Use a Card to Get the Best Exchange Rates on Purchases
When you use a credit or debit card to make purchases, you’ll also get a favorable exchange rate (compared to exchanging cash or traveler’s checks). But again, you’ll want to watch out for “Dynamic Currency Conversion.” Always be sure that the vendor is charging you in the local currency.
Also, depending on the country, you might be more likely to run into a situation where the local merchant charges you more if you’re paying with a credit card. So make sure you aren’t paying extra fees for those purchases.
It’s also important to be aware that different payment networks (Visa, Mastercard, etc.) will have different exchange rates.
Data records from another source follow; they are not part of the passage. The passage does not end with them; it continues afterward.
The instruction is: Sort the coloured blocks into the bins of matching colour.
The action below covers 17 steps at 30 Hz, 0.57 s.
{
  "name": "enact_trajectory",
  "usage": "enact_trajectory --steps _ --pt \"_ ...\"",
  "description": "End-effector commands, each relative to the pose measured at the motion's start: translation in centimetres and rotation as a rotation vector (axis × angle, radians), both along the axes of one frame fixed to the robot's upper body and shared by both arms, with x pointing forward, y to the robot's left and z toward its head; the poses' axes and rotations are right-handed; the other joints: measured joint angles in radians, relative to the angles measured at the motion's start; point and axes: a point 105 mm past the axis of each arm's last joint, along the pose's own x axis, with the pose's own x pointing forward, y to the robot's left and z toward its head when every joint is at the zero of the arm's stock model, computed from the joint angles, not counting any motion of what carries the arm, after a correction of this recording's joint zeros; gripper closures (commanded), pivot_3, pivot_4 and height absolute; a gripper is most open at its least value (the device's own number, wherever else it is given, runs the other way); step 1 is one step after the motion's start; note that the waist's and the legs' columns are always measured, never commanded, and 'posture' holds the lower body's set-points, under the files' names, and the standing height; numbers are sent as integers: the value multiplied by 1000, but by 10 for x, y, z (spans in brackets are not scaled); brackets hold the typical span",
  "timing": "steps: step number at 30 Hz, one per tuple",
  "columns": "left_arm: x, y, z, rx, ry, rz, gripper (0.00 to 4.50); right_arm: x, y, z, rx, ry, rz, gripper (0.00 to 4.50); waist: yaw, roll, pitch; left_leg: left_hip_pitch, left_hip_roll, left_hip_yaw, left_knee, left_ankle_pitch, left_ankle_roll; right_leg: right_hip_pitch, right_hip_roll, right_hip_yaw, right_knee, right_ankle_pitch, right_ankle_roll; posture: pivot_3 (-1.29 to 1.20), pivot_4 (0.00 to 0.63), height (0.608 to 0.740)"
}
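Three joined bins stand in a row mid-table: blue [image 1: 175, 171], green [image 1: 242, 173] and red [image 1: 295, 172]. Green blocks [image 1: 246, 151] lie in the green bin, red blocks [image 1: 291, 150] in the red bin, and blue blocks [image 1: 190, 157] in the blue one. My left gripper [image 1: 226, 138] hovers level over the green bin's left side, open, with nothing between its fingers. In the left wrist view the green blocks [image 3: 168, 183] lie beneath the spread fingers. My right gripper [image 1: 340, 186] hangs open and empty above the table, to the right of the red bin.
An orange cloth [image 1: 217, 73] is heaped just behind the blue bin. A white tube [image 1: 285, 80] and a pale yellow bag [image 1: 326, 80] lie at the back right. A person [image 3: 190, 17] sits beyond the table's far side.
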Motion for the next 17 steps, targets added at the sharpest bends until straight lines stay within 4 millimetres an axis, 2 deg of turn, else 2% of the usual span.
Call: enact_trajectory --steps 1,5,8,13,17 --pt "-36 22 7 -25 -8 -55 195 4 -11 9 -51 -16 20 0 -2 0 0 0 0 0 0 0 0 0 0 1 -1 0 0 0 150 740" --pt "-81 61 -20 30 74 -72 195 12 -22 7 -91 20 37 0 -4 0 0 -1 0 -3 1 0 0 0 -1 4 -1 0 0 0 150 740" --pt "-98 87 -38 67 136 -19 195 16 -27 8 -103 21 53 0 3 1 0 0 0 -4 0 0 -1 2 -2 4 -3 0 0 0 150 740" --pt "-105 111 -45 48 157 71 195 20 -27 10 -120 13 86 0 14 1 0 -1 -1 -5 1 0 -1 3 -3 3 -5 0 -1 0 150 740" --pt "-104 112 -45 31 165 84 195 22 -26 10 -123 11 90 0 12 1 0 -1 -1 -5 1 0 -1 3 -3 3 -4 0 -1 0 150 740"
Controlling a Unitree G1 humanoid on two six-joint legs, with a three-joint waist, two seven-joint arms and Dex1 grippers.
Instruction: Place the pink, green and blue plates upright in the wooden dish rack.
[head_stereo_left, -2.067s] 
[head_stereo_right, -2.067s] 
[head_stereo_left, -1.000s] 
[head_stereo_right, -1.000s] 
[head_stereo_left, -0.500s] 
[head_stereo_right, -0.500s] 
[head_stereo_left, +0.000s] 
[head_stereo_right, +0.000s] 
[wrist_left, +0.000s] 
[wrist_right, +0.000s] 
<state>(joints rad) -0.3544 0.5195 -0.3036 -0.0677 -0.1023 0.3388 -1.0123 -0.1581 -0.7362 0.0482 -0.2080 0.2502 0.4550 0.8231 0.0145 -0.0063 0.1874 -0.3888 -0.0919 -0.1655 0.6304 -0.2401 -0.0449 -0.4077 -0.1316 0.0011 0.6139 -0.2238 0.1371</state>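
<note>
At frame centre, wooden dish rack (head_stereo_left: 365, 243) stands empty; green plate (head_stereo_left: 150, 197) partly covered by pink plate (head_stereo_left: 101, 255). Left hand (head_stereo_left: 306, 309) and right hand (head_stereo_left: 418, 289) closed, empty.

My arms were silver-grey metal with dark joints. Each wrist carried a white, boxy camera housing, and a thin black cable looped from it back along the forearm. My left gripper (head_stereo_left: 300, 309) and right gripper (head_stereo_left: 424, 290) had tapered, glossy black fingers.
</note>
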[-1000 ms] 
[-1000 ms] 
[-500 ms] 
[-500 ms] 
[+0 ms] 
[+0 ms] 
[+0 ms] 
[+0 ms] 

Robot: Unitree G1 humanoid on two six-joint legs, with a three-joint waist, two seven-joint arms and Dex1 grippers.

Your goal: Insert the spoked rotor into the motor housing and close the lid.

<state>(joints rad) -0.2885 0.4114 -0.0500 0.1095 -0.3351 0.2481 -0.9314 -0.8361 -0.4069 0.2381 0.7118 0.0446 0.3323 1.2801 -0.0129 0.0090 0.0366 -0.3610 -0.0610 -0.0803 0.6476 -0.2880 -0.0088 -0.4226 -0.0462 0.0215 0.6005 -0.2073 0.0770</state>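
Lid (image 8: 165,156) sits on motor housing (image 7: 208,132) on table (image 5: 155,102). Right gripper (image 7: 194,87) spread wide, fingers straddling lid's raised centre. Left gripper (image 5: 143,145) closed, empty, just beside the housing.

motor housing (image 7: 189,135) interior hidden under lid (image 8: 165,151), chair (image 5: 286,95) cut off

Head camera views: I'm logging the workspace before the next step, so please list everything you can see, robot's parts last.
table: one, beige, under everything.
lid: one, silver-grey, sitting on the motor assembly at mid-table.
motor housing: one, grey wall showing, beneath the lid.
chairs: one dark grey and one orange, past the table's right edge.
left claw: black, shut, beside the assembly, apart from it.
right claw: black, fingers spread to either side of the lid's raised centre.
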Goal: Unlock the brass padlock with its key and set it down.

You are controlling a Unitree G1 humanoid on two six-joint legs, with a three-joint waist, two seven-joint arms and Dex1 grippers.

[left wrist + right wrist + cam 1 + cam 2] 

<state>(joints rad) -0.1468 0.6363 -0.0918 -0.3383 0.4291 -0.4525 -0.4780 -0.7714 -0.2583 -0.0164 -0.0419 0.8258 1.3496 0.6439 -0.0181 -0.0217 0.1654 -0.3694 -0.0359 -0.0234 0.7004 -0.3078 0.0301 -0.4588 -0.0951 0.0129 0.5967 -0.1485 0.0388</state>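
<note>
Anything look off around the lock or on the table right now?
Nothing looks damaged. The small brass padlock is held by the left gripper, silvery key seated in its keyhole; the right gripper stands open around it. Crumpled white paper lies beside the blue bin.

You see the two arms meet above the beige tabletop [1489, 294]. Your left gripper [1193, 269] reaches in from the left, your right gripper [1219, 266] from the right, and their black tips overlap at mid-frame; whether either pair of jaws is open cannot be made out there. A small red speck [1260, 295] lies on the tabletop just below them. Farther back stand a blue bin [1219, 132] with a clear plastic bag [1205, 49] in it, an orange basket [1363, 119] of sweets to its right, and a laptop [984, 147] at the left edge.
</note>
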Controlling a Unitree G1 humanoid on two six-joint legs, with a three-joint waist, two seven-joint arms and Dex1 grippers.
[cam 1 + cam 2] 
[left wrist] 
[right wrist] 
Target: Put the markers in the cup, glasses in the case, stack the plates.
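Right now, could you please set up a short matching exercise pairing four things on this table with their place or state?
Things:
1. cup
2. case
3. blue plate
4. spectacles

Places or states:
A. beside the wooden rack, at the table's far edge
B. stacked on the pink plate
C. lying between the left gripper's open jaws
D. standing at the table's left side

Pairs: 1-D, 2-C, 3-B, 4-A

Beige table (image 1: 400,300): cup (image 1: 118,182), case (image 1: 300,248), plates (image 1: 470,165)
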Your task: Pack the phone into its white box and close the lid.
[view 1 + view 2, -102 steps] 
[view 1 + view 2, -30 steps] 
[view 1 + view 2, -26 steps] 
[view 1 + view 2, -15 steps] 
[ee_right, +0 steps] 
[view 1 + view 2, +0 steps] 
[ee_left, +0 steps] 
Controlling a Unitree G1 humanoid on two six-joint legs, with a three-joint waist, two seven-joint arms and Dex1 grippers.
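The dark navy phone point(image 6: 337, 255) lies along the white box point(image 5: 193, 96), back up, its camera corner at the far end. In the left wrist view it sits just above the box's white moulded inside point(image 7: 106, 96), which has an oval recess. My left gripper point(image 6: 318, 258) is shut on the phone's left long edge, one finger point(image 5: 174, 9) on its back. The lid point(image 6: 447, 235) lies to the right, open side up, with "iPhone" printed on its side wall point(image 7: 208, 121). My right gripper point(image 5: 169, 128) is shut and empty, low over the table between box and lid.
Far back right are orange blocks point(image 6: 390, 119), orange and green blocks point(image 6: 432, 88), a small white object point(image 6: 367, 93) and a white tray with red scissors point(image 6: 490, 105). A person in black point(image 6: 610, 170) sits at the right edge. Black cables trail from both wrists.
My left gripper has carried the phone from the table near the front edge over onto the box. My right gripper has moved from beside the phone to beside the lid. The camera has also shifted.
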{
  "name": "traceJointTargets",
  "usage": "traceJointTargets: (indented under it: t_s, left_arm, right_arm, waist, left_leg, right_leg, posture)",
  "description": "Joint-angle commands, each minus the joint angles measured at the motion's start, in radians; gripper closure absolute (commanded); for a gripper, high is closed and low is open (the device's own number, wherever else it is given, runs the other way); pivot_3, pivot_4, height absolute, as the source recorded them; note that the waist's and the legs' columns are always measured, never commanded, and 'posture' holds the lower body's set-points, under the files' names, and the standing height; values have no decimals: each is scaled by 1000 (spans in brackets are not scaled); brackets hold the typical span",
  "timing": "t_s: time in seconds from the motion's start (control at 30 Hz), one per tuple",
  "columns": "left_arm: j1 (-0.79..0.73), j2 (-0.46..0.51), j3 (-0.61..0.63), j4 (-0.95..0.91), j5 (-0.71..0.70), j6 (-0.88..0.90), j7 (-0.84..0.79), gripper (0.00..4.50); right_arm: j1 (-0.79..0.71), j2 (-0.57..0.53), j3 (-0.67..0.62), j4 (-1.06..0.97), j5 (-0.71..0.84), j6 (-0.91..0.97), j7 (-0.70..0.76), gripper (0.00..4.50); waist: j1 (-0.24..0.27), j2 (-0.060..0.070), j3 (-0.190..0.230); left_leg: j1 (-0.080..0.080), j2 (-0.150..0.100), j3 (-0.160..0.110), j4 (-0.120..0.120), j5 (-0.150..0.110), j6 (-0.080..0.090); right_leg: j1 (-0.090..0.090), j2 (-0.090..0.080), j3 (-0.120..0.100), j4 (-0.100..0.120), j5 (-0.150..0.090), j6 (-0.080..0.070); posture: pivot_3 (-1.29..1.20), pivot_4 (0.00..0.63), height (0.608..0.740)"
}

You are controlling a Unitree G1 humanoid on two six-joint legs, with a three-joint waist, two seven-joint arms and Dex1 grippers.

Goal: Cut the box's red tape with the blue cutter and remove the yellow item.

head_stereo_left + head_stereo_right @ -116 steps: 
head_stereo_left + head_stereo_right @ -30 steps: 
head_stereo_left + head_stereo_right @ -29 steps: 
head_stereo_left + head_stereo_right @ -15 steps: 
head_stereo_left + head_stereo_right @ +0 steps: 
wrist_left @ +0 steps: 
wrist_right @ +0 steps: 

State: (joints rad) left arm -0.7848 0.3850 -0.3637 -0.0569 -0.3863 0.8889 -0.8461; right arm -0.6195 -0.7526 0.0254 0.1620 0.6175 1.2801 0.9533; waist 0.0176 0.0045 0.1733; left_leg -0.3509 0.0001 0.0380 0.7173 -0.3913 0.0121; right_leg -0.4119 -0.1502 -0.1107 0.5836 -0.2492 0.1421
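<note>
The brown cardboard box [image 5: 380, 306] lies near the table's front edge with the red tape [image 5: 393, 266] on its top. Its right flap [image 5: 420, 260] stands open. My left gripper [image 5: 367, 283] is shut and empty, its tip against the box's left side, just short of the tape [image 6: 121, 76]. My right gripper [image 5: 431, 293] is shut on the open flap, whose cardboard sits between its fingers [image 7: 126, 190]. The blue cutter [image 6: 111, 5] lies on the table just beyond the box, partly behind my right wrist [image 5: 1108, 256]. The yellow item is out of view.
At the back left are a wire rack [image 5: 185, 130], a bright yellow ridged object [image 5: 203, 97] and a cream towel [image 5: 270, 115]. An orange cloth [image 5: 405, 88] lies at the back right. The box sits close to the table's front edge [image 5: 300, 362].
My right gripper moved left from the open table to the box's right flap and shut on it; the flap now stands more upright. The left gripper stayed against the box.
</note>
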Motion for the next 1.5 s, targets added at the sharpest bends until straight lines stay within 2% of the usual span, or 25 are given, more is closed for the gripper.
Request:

For big purchases or long trips, this can really add up.
Most folks agree that Mastercard will get you the best rates, in most cases. And that was the experience we had with test purchases we made in Canada. If you want to check the exchange rate you’ll get when using your card, Visa and Mastercard have currency conversion tools you can use.
I typically use a Mastercard or Visa when I’m traveling, because they seem to be much more widely accepted than AMEX or Discover.
Know the Country’s “Card Culture” Before You Go
While using a card overseas can save you cash in lots of ways, there is one big catch. You have to actually be able to use the card where you’re going!
I’ll be visiting Japan soon, and most folks report that US debit cards don’t work at all Japanese ATMs (although the ATMs at 7-11s and the post office seem to be the exception). So I might have to bite the bullet and bring a bit of cash to exchange the old fashioned way until I can find a suitable ATM.
What countries have you found to be particularly card friendly or unfriendly (other than North Korea)?
When you’re traveling internationally, foreign transaction fees aren’t the only hidden cost you’ll want to watch out for. You’ll be able to save even more if you can ensure you’re getting the best exchange rate possible.
You’ll often get a much better exchange rate if you make your purchases with a credit or debit card. But for when you need cash, I suggest using a debit card that doesn’t charge extra fees to make withdrawals from foreign ATMs.
I use a Capital One 360 debit card. But you’ll probably be able to save even more if you can set up a checking account with Charles Schwab. Because Schwab will refund all ATM fees at the end of each month. Even those charged by out-of-network foreign ATMs!